Making it home without pain, my lovely husband arranged a dental appointment at my request. The “at my request” addition is important, because in the past I’ve always taken an approach of – if it don’t hurt, sort it out later – well I’ve learnt that later is always too late, and I have three titanium implants to prove it.
Like most people, I don’t like going to the dentist – even though my actual dentist is a top bloke – and the only thing I like about going is I get to watch old episodes of Friends – still makes me giggle. Anyhoo, today we agreed that no numbing was needed (brave huh?), and that is always the preferable approach when returning to the office. As such, it was all smooth sailing, except for one crikey-hit-the-roof-shit-you-got-the-root moment. Otherwise it was all pretty OK as far as dental appointments go, except for all of the cold shit being blasted into my mouth.
You know, I think that’s actually my least favorite bit about the dentist – the cold shit. As you get a wee bit older, your gums start to recede fractionally (or is that just me?), which means the cold blasts actually start to hurt a little bit more. It’s not nice. So having a filling today – no problem. Giving my teeth a quick polish – no problem. Blasts of icy air and water – problem.
At the end I ask my dentist, Brendan – is it absolutely necessary to have cold water and cold air to do the job? I mean could warm water and warm air do the same trick or is there some reason for it being cold dentistically speaking? He looks at me and says why yes, we do need to dry the surface to do the job, but no, there is no reason for it to be cold.

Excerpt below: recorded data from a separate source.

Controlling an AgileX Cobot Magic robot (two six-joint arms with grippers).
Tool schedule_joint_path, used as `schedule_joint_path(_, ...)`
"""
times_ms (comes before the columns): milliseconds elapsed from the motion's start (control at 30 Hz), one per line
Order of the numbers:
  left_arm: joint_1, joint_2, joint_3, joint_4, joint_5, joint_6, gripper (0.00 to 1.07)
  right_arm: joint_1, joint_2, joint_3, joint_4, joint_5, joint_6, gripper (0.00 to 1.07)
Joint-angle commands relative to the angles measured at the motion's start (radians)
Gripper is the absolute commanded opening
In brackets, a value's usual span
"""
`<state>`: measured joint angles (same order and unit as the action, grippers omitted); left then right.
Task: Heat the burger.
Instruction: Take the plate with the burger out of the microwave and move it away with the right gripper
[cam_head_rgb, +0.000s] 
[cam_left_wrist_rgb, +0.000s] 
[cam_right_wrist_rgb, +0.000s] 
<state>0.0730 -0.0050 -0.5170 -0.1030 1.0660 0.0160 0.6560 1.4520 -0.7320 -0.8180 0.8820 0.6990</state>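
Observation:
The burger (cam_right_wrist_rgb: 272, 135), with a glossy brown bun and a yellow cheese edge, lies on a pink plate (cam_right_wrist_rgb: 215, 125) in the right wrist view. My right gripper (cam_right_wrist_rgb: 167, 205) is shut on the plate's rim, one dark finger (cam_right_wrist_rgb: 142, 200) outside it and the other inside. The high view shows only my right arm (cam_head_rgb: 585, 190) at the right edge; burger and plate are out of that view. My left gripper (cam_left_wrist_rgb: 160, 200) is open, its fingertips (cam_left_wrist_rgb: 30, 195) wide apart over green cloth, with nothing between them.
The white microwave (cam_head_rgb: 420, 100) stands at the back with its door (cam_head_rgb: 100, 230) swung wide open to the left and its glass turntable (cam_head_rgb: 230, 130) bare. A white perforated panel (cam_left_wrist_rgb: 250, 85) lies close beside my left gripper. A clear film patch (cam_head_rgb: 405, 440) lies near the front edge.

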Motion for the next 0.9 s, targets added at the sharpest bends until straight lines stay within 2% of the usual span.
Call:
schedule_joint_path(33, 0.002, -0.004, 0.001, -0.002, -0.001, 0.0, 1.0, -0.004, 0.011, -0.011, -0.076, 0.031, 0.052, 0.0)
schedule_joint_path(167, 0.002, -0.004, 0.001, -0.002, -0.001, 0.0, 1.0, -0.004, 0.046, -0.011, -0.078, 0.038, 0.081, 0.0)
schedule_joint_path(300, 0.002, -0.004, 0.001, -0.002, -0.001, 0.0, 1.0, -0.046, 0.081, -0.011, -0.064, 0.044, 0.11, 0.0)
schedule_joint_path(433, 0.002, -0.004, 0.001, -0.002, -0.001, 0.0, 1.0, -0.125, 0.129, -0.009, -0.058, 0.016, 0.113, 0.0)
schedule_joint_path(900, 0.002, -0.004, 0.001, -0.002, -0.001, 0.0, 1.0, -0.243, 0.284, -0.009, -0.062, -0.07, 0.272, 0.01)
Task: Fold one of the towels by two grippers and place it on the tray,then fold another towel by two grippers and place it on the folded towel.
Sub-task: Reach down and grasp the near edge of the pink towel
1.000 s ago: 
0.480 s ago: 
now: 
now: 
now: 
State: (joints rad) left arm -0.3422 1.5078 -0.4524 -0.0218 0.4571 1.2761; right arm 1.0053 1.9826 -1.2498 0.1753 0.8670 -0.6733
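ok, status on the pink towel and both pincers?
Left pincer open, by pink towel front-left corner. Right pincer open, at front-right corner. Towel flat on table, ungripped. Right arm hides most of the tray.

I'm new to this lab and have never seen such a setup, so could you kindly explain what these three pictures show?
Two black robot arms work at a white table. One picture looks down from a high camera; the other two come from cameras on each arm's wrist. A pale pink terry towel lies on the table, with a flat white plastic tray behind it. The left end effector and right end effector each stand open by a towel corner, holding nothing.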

It was a Eureka moment, and perhaps if there’s anyone out there in the dental equipment manufacturing sector reading this, you might be up for making a lot of money if you start designing your equipment with a slightly warmer blast? I’d sure appreciate that.
My appointment finished with a lovely surprise. Because I’ve been such a good and loyal customer (and trust me, I’ve spent a LOT of money with these guys) my appointment was free. How’s that? Never happened before and I’m still in shock.
So anyone else struggle with cold shit at the dentist?